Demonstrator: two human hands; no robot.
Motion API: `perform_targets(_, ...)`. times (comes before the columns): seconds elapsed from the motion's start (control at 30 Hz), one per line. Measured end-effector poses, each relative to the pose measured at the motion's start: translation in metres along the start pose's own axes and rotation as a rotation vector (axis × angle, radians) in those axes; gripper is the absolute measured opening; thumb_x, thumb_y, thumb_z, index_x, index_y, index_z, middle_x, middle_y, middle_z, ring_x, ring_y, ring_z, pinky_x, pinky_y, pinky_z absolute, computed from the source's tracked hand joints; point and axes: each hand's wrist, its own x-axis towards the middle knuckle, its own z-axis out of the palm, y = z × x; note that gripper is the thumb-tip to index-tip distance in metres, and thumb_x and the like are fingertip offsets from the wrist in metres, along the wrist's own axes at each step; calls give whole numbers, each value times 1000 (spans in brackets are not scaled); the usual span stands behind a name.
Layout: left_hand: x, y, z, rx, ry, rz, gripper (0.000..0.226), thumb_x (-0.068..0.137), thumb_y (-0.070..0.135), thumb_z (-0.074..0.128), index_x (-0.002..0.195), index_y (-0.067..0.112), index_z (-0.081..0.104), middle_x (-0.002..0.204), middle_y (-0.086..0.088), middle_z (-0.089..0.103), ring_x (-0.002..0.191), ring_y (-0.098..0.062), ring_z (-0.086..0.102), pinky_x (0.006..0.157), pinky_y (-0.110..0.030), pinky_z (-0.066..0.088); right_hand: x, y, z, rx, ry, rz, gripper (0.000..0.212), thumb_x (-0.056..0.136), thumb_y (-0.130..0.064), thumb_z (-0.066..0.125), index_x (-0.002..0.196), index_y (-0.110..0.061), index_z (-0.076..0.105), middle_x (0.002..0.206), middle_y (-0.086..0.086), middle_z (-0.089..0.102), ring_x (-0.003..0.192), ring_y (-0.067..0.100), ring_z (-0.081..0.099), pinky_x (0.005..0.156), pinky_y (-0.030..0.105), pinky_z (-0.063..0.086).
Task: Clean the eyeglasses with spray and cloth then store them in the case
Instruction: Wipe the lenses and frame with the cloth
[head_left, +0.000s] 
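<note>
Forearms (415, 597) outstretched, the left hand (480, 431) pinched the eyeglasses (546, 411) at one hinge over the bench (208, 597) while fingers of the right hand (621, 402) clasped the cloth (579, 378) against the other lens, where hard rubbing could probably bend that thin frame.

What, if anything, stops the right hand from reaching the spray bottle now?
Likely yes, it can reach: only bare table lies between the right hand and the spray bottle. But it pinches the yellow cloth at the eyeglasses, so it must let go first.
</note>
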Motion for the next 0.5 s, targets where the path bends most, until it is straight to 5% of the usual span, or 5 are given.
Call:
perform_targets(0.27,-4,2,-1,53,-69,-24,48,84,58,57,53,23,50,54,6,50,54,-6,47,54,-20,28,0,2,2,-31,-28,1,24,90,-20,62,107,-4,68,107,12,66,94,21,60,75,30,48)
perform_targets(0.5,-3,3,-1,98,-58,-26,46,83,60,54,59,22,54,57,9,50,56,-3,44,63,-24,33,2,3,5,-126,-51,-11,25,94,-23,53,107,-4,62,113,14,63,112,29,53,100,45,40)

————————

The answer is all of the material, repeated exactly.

Written response ::
Demonstrator: two human hands; no robot.
Motion API: `perform_targets(_, ...)`. times (comes before the columns): seconds elapsed from the motion's start (control at 30 Hz), one per line. Measured end-effector poses, each relative to the pose measured at the motion's start: translation in metres along the start pose's own axes and rotation as a rotation vector (axis × angle, radians) in those axes; gripper is the absolute measured opening; thumb_x, thumb_y, thumb_z, index_x, index_y, index_z, middle_x, middle_y, middle_z, ring_x, ring_y, ring_z, pinky_x, pinky_y, pinky_z absolute, computed from the source's tracked hand joints; point and axes: each hand's wrist, its own x-axis towards the middle knuckle, its own z-axis out of the palm, y = z × x; note that gripper is the thumb-tip to index-tip distance in metres, and thumb_x and the like are fingertip offsets from the wrist in metres, along the wrist's own axes at each step; calls give whole numbers, each value times 1000 (spans in brackets are not scaled); the usual span stands behind a name.
Layout: left_hand: x, y, z, rx, ry, rz, gripper (0.000..0.226), thumb_x (-0.068..0.137), thumb_y (-0.070..0.135), thumb_z (-0.074..0.128), index_x (-0.002..0.195), index_y (-0.067..0.112), index_z (-0.081..0.104), middle_x (-0.002..0.204), middle_y (-0.086..0.088), middle_z (-0.089..0.103), ring_x (-0.002..0.191), ring_y (-0.098..0.062), ring_z (-0.086..0.102), pinky_x (0.006..0.157), pinky_y (-0.110..0.030), pinky_z (-0.066..0.088); right_hand: x, y, z, rx, ry, rz, gripper (0.000..0.212), thumb_x (-0.056..0.136), thumb_y (-0.130..0.064), thumb_z (-0.066..0.125), index_x (-0.002..0.196), index_y (-0.110..0.061), index_z (-0.076..0.105), middle_x (0.002..0.206), middle_y (-0.086..0.086), middle_z (-0.089..0.102), ring_x (-0.003..0.192), ring_y (-0.067..0.100), ring_z (-0.081..0.099), pinky_x (0.005..0.156), pinky_y (-0.030..0.105), pinky_z (-0.063..0.086).
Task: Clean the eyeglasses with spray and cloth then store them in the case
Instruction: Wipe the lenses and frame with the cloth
[head_left, +0.000s] 
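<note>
Forearms (415, 597) outstretched, the left hand (480, 431) pinched the eyeglasses (546, 411) at one hinge over the bench (208, 597) while fingers of the right hand (621, 402) clasped the cloth (579, 378) against the other lens, where hard rubbing could probably bend that thin frame.

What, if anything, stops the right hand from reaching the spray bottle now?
Likely yes, it can reach: only bare table lies between the right hand and the spray bottle. But it pinches the yellow cloth at the eyeglasses, so it must let go first.
</note>
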Motion for the next 0.5 s, targets where the path bends most, until it is straight to 5% of the usual span, or 5 are given.
Call:
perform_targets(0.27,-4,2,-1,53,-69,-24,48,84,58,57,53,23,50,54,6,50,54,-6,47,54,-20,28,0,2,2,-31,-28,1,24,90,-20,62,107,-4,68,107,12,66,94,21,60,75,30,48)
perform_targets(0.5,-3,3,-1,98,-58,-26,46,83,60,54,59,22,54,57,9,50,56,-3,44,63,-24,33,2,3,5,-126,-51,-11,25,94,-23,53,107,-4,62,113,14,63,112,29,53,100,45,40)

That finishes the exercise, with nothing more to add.